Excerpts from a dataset

☆ ☆ ☆ ☆

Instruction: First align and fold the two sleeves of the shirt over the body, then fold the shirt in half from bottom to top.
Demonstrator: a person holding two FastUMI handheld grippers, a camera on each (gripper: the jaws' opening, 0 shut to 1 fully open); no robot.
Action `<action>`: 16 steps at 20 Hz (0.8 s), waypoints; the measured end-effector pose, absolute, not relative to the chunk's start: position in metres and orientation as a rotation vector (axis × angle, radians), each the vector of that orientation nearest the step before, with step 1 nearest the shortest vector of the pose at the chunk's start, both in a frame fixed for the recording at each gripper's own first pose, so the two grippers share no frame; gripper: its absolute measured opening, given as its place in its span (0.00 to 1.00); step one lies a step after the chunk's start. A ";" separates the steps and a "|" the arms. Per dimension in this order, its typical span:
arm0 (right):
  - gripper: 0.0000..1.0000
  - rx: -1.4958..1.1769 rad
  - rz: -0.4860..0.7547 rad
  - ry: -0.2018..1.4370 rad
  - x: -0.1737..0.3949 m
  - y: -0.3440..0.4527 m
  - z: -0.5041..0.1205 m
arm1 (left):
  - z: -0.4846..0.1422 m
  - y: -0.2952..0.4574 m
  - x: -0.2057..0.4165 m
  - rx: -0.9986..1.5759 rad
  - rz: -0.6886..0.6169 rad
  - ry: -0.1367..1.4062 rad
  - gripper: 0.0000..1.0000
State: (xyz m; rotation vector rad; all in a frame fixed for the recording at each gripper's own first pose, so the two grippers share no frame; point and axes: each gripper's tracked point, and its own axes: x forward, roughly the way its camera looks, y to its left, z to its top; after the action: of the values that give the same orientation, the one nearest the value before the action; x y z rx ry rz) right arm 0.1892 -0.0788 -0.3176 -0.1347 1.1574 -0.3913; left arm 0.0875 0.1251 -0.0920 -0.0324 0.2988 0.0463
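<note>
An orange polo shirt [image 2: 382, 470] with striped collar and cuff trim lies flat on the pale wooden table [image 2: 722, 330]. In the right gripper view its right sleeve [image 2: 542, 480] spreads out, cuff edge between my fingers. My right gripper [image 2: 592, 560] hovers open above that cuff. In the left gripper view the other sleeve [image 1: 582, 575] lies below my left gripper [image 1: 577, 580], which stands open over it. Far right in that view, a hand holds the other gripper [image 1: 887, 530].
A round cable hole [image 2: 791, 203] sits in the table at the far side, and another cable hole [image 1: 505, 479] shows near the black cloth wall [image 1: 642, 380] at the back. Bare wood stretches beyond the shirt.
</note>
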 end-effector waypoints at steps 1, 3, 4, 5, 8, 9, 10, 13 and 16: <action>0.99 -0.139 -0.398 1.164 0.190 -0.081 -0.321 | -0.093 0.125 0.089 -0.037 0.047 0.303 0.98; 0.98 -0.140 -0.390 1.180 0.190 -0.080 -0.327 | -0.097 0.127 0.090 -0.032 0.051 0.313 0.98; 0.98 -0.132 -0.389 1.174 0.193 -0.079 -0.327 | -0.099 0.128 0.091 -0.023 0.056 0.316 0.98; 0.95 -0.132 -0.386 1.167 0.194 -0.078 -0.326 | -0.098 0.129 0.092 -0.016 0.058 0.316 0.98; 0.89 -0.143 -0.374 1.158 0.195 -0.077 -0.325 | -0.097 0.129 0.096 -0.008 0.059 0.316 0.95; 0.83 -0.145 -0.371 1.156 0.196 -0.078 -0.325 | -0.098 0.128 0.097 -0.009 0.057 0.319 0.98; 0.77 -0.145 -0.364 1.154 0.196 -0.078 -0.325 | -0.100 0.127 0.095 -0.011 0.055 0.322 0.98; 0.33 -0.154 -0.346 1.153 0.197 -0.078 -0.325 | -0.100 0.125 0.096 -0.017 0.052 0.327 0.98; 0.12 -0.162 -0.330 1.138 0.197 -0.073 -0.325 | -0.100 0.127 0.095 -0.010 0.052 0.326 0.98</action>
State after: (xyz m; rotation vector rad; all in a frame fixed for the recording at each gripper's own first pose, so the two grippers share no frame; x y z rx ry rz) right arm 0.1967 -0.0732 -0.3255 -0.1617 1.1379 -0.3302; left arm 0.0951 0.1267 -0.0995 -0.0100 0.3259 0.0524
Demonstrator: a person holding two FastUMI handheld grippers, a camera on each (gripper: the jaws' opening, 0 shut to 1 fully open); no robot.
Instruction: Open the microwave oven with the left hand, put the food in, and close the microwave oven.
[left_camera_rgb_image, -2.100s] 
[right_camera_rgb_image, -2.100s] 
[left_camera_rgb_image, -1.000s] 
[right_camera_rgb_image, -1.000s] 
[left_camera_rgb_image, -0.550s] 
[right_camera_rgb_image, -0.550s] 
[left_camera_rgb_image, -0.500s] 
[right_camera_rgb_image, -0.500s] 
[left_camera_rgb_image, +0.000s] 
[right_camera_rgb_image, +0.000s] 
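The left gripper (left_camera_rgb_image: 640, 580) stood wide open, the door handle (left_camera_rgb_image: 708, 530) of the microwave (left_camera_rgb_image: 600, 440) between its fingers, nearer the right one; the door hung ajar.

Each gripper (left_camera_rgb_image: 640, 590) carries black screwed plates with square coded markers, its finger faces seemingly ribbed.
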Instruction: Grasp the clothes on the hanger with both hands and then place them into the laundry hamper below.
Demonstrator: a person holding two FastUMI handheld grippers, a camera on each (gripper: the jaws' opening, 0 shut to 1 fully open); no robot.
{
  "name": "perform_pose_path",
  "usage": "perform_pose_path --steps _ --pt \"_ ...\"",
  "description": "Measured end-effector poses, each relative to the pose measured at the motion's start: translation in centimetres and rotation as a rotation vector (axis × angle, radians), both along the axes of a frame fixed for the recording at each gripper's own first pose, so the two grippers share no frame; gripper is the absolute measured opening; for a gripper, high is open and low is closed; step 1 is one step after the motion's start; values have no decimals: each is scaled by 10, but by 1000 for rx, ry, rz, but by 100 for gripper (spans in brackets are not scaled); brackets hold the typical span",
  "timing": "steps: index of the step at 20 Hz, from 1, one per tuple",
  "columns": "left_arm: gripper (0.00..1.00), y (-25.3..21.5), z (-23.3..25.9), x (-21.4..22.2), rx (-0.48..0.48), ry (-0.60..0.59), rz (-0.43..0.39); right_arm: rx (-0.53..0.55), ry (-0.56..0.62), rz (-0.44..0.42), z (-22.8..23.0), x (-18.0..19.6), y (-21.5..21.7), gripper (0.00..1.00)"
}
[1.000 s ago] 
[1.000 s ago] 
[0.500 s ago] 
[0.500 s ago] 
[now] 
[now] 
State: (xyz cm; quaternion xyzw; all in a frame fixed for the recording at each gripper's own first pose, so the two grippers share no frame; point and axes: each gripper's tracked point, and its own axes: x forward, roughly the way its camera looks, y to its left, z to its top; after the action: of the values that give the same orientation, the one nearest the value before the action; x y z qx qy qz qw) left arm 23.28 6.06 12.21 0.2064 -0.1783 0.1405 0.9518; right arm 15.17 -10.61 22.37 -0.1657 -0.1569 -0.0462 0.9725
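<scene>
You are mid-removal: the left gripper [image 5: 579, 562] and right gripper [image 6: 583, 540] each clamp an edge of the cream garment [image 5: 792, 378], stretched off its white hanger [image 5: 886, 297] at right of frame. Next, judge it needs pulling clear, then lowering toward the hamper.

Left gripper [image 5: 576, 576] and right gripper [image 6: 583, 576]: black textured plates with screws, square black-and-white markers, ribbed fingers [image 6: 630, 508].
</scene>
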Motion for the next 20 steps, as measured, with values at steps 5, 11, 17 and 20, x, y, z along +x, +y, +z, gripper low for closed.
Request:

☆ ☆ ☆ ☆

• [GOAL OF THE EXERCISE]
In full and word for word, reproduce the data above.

• [RESPONSE BELOW]
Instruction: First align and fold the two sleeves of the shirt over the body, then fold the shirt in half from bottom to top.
Demonstrator: a person holding two FastUMI handheld grippers, a camera on each (gripper: the jaws' opening, 0 shut to 1 fully open); no robot.
Action `<action>`: 16 steps at 20 Hz (0.8 s), waypoints; the measured end-effector pose, absolute, not relative to the chunk's start: position in metres and orientation as a rotation vector (axis × angle, radians), each the vector of that orientation nearest the step before, with step 1 nearest the shortest vector of the pose at the chunk's start, both in a frame fixed for the recording at each gripper's own first pose, so the two grippers share no frame; gripper: its absolute measured opening, given as its place in its span (0.00 to 1.00); step one lies a step after the chunk's start. A ";" separates the steps and a "|" the arms. Per dimension in this order, its typical span:
arm0 (right):
  - gripper: 0.0000..1.0000
  - rx: -1.4958..1.1769 rad
  - rz: -0.4860..0.7547 rad
  - ry: -0.2018..1.4370 rad
  - x: -0.1737..0.3949 m
  - y: -0.3440..0.4527 m
  - z: -0.5041..0.1205 m
arm1 (left):
  - z: -0.4846..0.1422 m
  - y: -0.2952..0.4574 m
  - x: -0.2057..0.4165 m
  - rx: -0.9986..1.5759 rad
  - rz: -0.6886..0.6169 rad
  - ry: -0.1367..1.4062 rad
  - gripper: 0.0000..1.0000
State: (xyz m; rotation vector rad; all in a frame fixed for the recording at each gripper's own first pose, so the two grippers share no frame; point and axes: each gripper's tracked point, and its own axes: x forward, roughly the way its camera looks, y to its left, z to its top; after the action: of the values that give the same orientation, the one nearest the value before the action; x y z rx ry rz) right arm 0.1892 -0.0788 -0.3176 -0.1347 1.1574 -0.3913; left arm 0.0875 0.1251 -0.0920 -0.0324 0.2988 0.0463
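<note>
An orange polo shirt [image 2: 382, 470] with striped collar and cuff trim lies flat on the pale wooden table [image 2: 722, 330]. In the right gripper view its right sleeve [image 2: 542, 480] spreads out, cuff edge between my fingers. My right gripper [image 2: 592, 560] hovers open above that cuff. In the left gripper view the other sleeve [image 1: 582, 575] lies below my left gripper [image 1: 577, 580], which stands open over it. Far right in that view, a hand holds the other gripper [image 1: 887, 530].
A round cable hole [image 2: 791, 203] sits in the table at the far side, and another cable hole [image 1: 505, 479] shows near the black cloth wall [image 1: 642, 380] at the back. Bare wood stretches beyond the shirt.
</note>
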 end-effector waypoints at steps 1, 3, 4, 5, 8, 9, 10, 13 and 16: <action>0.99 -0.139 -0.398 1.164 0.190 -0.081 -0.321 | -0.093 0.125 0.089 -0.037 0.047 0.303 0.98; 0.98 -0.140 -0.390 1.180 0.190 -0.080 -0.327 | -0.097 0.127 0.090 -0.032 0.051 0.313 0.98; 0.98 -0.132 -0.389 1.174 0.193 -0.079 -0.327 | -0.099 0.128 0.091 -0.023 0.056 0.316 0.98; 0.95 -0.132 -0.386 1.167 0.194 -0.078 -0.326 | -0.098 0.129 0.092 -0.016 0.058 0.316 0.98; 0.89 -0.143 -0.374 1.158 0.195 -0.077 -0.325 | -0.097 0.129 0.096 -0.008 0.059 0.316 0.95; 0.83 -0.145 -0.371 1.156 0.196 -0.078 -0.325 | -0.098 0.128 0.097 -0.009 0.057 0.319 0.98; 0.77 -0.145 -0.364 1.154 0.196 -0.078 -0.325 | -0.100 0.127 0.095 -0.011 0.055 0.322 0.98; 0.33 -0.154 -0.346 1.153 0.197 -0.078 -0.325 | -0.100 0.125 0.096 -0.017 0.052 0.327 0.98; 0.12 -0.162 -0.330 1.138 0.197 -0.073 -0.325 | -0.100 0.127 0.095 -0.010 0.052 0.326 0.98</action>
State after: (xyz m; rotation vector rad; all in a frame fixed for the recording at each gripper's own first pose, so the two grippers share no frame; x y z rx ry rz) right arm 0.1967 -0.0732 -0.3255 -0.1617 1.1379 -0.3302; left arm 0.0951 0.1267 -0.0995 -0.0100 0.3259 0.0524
Demonstrator: a person holding two FastUMI handheld grippers, a camera on each (gripper: the jaws' opening, 0 shut to 1 fully open); no robot.
Instruction: Open the microwave oven with the left hand, put the food in, and close the microwave oven.
[left_camera_rgb_image, -2.100s] 
[right_camera_rgb_image, -2.100s] 
[left_camera_rgb_image, -1.000s] 
[right_camera_rgb_image, -1.000s] 
[left_camera_rgb_image, -0.550s] 
[right_camera_rgb_image, -0.550s] 
[left_camera_rgb_image, -0.500s] 
[right_camera_rgb_image, -0.500s] 
[left_camera_rgb_image, +0.000s] 
[right_camera_rgb_image, +0.000s] 
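The left gripper (left_camera_rgb_image: 640, 580) stood wide open, the door handle (left_camera_rgb_image: 708, 530) of the microwave (left_camera_rgb_image: 600, 440) between its fingers, nearer the right one; the door hung ajar.

Each gripper (left_camera_rgb_image: 640, 590) carries black screwed plates with square coded markers, its finger faces seemingly ribbed.
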Instruction: Grasp the clothes on the hanger with both hands and then place them into the laundry hamper below.
Demonstrator: a person holding two FastUMI handheld grippers, a camera on each (gripper: the jaws' opening, 0 shut to 1 fully open); no robot.
{
  "name": "perform_pose_path",
  "usage": "perform_pose_path --steps _ --pt \"_ ...\"",
  "description": "Measured end-effector poses, each relative to the pose measured at the motion's start: translation in centimetres and rotation as a rotation vector (axis × angle, radians), both along the axes of a frame fixed for the recording at each gripper's own first pose, so the two grippers share no frame; gripper is the absolute measured opening; for a gripper, high is open and low is closed; step 1 is one step after the motion's start; values have no decimals: each is scaled by 10, but by 1000 for rx, ry, rz, but by 100 for gripper (spans in brackets are not scaled); brackets hold the typical span",
  "timing": "steps: index of the step at 20 Hz, from 1, one per tuple",
  "columns": "left_arm: gripper (0.00..1.00), y (-25.3..21.5), z (-23.3..25.9), x (-21.4..22.2), rx (-0.48..0.48), ry (-0.60..0.59), rz (-0.43..0.39); right_arm: rx (-0.53..0.55), ry (-0.56..0.62), rz (-0.44..0.42), z (-22.8..23.0), x (-18.0..19.6), y (-21.5..21.7), gripper (0.00..1.00)"
}
[1.000 s ago] 
[1.000 s ago] 
[0.500 s ago] 
[0.500 s ago] 
[now] 
[now] 
State: (xyz cm; quaternion xyzw; all in a frame fixed for the recording at each gripper's own first pose, so the two grippers share no frame; point and axes: each gripper's tracked point, and its own axes: x forward, roughly the way its camera looks, y to its left, z to its top; after the action: of the values that give the same orientation, the one nearest the value before the action; x y z qx qy qz qw) left arm 23.28 6.06 12.21 0.2064 -0.1783 0.1405 0.9518; right arm 15.17 -10.61 22.37 -0.1657 -0.1569 -0.0462 0.9725
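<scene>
You are mid-removal: the left gripper [image 5: 579, 562] and right gripper [image 6: 583, 540] each clamp an edge of the cream garment [image 5: 792, 378], stretched off its white hanger [image 5: 886, 297] at right of frame. Next, judge it needs pulling clear, then lowering toward the hamper.

Left gripper [image 5: 576, 576] and right gripper [image 6: 583, 576]: black textured plates with screws, square black-and-white markers, ribbed fingers [image 6: 630, 508].
</scene>
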Motion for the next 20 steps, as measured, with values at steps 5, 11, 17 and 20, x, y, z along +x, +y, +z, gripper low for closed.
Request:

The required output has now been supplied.